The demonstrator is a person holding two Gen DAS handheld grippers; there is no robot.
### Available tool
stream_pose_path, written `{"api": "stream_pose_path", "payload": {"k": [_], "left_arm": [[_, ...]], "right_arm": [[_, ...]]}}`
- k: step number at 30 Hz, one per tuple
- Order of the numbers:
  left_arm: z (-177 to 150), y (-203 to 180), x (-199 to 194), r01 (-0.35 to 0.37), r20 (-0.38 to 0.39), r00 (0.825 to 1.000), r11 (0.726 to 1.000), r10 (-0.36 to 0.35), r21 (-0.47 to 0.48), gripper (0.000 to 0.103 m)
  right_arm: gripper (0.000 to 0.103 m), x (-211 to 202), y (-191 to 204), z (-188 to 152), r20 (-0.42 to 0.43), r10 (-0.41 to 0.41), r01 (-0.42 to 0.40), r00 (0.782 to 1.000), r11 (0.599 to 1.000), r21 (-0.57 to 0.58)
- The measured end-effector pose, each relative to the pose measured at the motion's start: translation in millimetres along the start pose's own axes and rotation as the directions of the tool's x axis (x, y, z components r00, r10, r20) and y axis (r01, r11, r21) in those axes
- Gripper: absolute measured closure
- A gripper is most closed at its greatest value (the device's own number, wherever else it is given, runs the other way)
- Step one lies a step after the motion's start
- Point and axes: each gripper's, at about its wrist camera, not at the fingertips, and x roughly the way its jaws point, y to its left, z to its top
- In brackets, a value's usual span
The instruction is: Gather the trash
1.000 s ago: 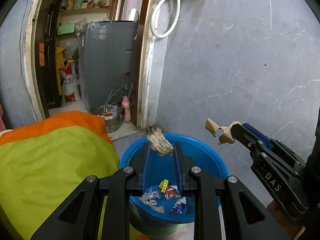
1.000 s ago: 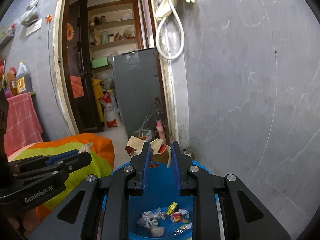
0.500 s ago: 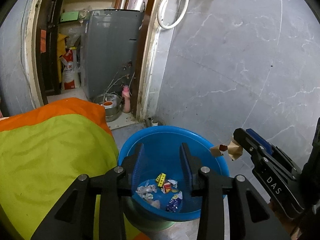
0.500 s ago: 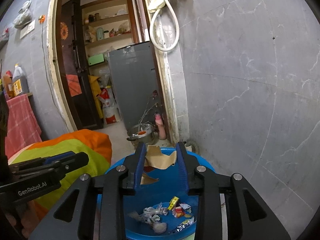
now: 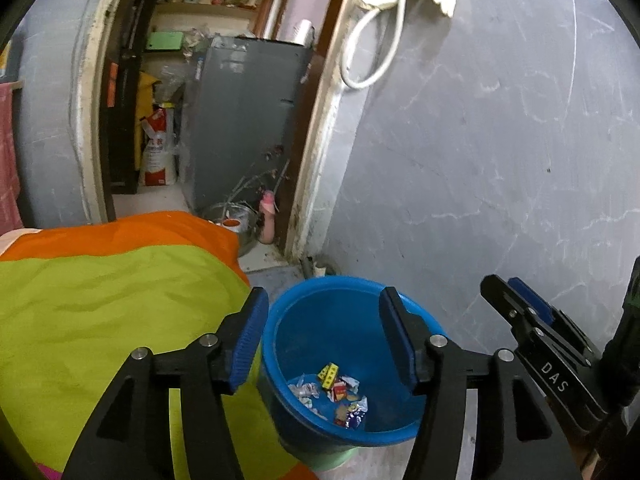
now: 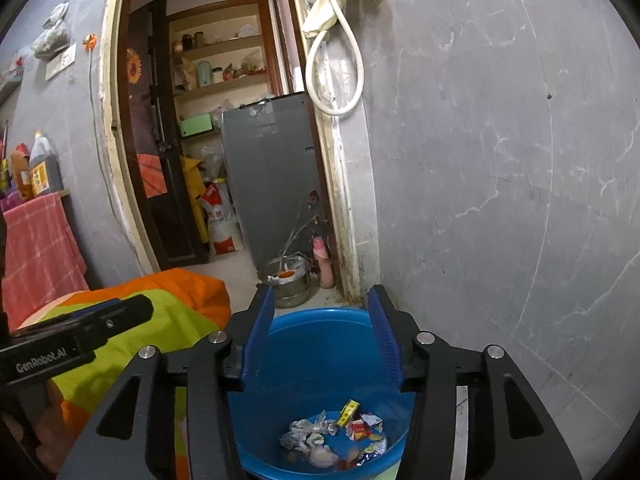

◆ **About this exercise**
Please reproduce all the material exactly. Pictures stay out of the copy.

◆ **The answer**
The demonstrator is a person holding two Gen DAS handheld grippers; there is no robot.
### Available tool
stream_pose_path, written `{"api": "stream_pose_path", "payload": {"k": [_], "left_arm": [[_, ...]], "right_arm": [[_, ...]]}}`
- k: step number at 30 Hz, one per tuple
- Order of the numbers:
  left_arm: z (-177 to 150), y (-203 to 180), x (-199 to 194), r01 (-0.35 to 0.37), r20 (-0.38 to 0.39), r00 (0.825 to 1.000), r11 (0.726 to 1.000), r10 (-0.36 to 0.35), r21 (-0.47 to 0.48), gripper (0.000 to 0.103 m)
  right_arm: gripper (0.000 to 0.103 m), x (-211 to 202), y (-191 to 204), z (-188 to 152), r20 (-0.42 to 0.43), r10 (-0.41 to 0.41), r01 (-0.42 to 0.40), r00 (0.782 to 1.000), r11 (0.599 to 1.000), r21 (-0.57 to 0.58)
- The measured end-effector pose, each relative to the pose measured at the motion's start: translation in millimetres along the start pose's own axes and rotation as the directions of the tool's x axis (x, y, z components r00, r10, r20) and y axis (r01, r11, r21) in those axes
- Gripper: absolute measured closure
- A gripper is most closed at its greatest value (the device's own number, wherever else it is given, runs the other way)
- Step one lies a step after the motion's start
- Point and axes: each gripper's, at about its wrist camera, not at the fingertips, and x roughly the way its jaws point, y to its left, z to its top
- In brackets, a value's usual span
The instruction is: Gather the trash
1.000 s ago: 
1.000 s ago: 
0.500 s ago: 
0.500 s ago: 
now: 
now: 

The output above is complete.